En 1991, l’Albanie a finalement abandonné son système de parti unique, devenant ainsi le dernier pays des anciens pays communistes européens à organiser des élections multipartites. La première année de démocratie a été mouvementée ; le pays s’est stabilisé après les élections de mars 1992, mais l’effondrement des systèmes bancaires pyramidaux a amené l’Albanie au bord de la guerre civile au début de 1997.

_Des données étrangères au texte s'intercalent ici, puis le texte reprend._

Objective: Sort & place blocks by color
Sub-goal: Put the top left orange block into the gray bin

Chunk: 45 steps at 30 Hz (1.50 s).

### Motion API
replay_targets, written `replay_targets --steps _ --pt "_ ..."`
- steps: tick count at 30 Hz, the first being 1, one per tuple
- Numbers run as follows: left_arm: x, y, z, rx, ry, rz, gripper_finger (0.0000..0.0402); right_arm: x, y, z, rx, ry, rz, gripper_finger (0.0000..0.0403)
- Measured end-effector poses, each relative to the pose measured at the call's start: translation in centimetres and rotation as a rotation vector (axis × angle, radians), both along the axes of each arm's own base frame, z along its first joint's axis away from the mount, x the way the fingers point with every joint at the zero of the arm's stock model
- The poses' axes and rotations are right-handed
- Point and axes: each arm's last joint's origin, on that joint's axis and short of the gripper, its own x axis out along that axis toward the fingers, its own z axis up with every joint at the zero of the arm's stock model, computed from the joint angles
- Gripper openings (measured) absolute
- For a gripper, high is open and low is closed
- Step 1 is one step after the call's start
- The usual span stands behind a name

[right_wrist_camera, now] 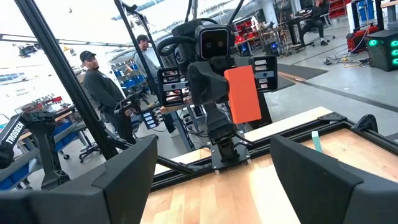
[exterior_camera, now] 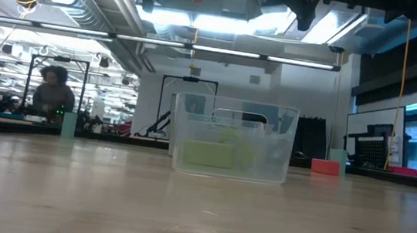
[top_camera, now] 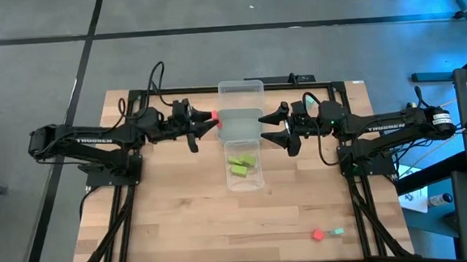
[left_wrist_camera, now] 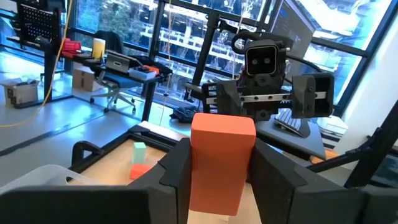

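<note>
So, a red block (left_wrist_camera: 221,163) is clamped between the fingers of the left gripper (top_camera: 210,119), held up off the desk (top_camera: 173,208) just beside the far half of the clear tray (top_camera: 240,88). In the left wrist view it is seen standing upright between the two dark fingers (left_wrist_camera: 176,171), and from the right wrist view it shows as an orange-red slab (right_wrist_camera: 242,94) at the tip of the opposite arm.

The right gripper (top_camera: 268,124) is hovering on the other side of the tray, facing the left one, with its fingers (right_wrist_camera: 124,174) spread wide and nothing seen between them.

A few lime yellow-green blocks (top_camera: 241,165) are lying together in the near compartment of the tray; through the clear wall in the low view they are seen as a pale green patch (exterior_camera: 208,154).

Two more blocks are left on the desk near the front right corner, well apart from the tray: a small red one (top_camera: 316,235) and a mint teal-green one (top_camera: 338,232) just beside it.

A person (exterior_camera: 52,92) is seen in the room behind the desk.
</note>
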Motion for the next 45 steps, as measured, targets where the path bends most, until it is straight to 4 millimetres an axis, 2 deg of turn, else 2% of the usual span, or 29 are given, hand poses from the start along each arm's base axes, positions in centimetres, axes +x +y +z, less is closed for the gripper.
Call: replay_targets --steps 16,20,25,29,35,40,45 --pt "0.0 0.5 0.2 -0.002 0.007 0.010 0.0118 0.0 0.0 0.0 0.000 0.000 0.000 0.0316" --pt "1.4 2.1 1.2 -0.008 0.136 0.046 0.0118 0.0 0.0 0.0 0.000 0.000 0.000 0.0316" --pt "5.1 5.3 1.7 0.036 0.418 0.024 0.0118 0.0 0.0 0.1 -0.001 -0.015 0.000 0.0316" --pt "8.3 8.1 -0.2 0.036 0.642 -0.003 0.0118 0.0 0.0 0.3 -0.002 -0.027 0.000 0.0316" --pt "11.6 10.9 -5.4 -0.007 0.877 -0.035 0.0118 0.0 0.0 0.3 0.000 -0.032 0.000 0.0316" --pt "12.9 11.9 -9.9 -0.077 0.992 -0.047 0.0118 0.0 0.0 0.3 -0.001 -0.031 0.000 0.0316" --pt "13.4 12.0 -12.5 -0.124 1.066 -0.047 0.0118 0.0 0.0 0.3 -0.001 -0.030 0.000 0.0316"
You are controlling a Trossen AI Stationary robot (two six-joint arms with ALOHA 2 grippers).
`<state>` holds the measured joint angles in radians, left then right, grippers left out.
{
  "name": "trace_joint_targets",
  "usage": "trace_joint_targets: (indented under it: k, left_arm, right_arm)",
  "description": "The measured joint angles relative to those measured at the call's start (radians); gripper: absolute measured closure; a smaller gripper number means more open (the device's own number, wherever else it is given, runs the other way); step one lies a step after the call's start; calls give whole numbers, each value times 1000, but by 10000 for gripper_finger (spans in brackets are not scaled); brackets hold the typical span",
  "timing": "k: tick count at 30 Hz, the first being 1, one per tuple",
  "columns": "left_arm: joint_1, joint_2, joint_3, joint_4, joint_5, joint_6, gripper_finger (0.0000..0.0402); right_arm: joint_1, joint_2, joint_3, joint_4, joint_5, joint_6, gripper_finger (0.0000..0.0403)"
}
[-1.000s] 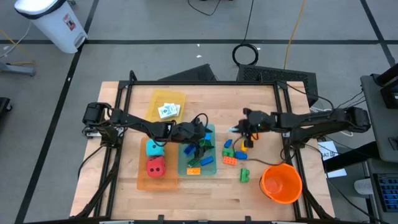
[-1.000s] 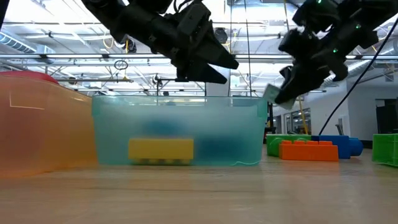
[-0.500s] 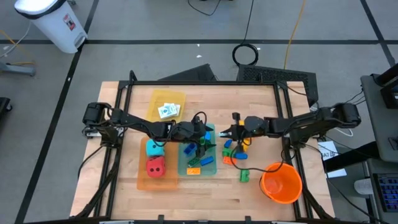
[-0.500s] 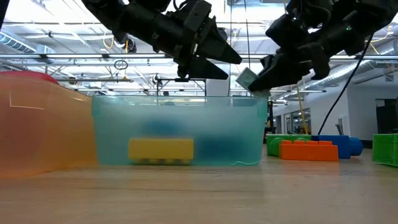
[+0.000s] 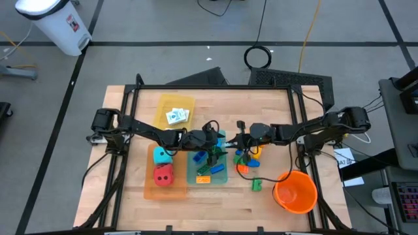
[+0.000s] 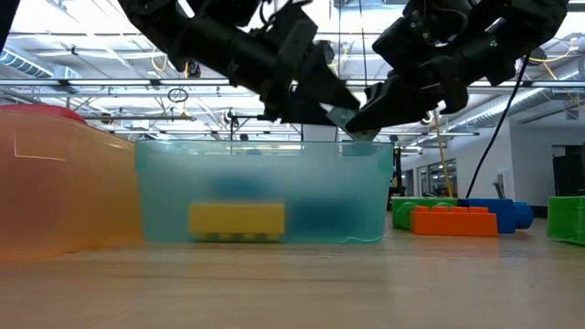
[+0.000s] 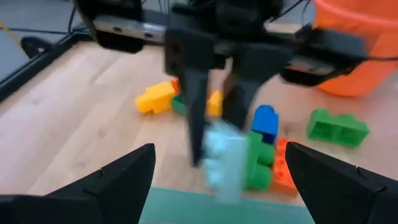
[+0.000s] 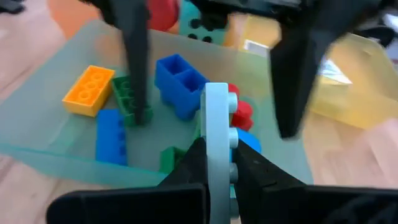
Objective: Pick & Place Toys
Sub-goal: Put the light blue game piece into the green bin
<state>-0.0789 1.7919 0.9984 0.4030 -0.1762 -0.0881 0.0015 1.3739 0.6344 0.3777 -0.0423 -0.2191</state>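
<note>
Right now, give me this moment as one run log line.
right gripper: shut on pale teal brick, over teal tray edge | left gripper: open, above same tray | bricks in tray: several | release: not yet

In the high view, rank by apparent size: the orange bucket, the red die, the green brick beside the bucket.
1. orange bucket, clearly largest.
2. red die.
3. green brick, smallest, though not far below the die.

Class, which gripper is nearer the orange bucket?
The right gripper. Shut on a pale brick, it sits at the teal tray's bucket-side edge; the open left gripper hovers over that tray, farther from the bucket.
</note>
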Motion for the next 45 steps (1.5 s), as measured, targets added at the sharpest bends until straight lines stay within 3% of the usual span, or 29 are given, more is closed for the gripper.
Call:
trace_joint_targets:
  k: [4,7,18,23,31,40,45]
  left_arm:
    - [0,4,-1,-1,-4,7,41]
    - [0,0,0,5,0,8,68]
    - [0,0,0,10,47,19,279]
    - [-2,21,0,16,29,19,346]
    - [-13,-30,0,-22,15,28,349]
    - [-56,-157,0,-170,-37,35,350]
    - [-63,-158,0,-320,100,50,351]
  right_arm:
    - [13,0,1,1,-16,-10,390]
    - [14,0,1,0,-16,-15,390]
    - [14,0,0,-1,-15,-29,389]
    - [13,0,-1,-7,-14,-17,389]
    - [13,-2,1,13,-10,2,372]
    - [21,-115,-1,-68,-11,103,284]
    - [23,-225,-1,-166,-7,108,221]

Depuis lors, l’Albanie est progressivement devenue plus stable politiquement et plus prospère économiquement. Les élections parlementaires de 2005 ont permis la première passation pacifique du pouvoir d’un parti au pouvoir à un autre. L’Albanie est membre de l’OTAN depuis 2009 et le pays a obtenu le statut de candidat officiel à l’adhésion à l’Union européenne, ce qui signifie qu’une place convoitée dans le bloc semble très proche.

Le saviez-vous ?

– Lors de l’invasion de l’Albanie ordonnée par les Mussolini en 1939, le premier et dernier souverain du pays, le roi Zog, a fui sa patrie et utilisé l’or volé au Trésor albanais pour payer sa note à l’hôtel Ritz de Londres.
– L’Albanie a été le premier pays au monde à être déclaré État athée en 1967.
– Sous le régime communiste, les seuls films occidentaux autorisés à être diffusés en Albanie étaient ceux mettant en scène le comédien britannique Sir Norman Wisdom. La Sagesse est donc devenue une figure culte populaire dans le pays.

La culture albanaise

Religion en Albanie

L’Albanie est une société extrêmement laïque. Selon un recensement de 2011, la répartition est la suivante : 56,7 % de musulmans, 10,03 % de catholiques, 6,75 % d’orthodoxes (l’église albanaise autocéphale), mais au mieux ces chiffres indiquent un attachement nominal à chaque foi, car l’église orthodoxe ainsi que la communauté musulmane ont exprimé leur désaccord avec ces chiffres.

Conventions sociales en Albanie

L’étiquette albanaise normale veut que les gens se serrent la main la première fois qu’ils se voient tous les jours, puis à nouveau lorsqu’ils se séparent. Entre amis, un baiser sur les deux joues est échangé aussi bien par les hommes que par les femmes.

La façon habituelle d’indiquer « oui » est de bouger la tête horizontalement d’un côté à l’autre. Le « non » est généralement signalé par un hochement de tête.

Les Albanais enlèvent généralement leurs chaussures chez eux ou chez d’autres personnes.

Le tabagisme est très répandu, et il est très rare de trouver une section non-fumeurs dans un restaurant, et encore moins dans un bar. Cependant, il est interdit de fumer dans les transports publics, et cette interdiction est presque toujours respectée.

L’homosexualité est toujours un tabou, bien qu’elle ne soit pas illégale et des lois contre la discrimination sont en place depuis 2010. Les manifestations publiques d’affection des couples LGBTQ+ sont susceptibles d’être accueillies avec une certaine hostilité.

La langue en Albanie

La langue officielle est l’albanais, parlé par 98% de la population. Les langues minoritaires sont le grec, le romani, le bulgare et le serbe. Les langues étrangères les plus populaires parlées en Albanie sont l’italien, qui remonte à l’époque où l’Italie contrôlait et protégeait l’Albanie, et l’anglais, qui est enseigné dans de nombreuses écoles albanaises.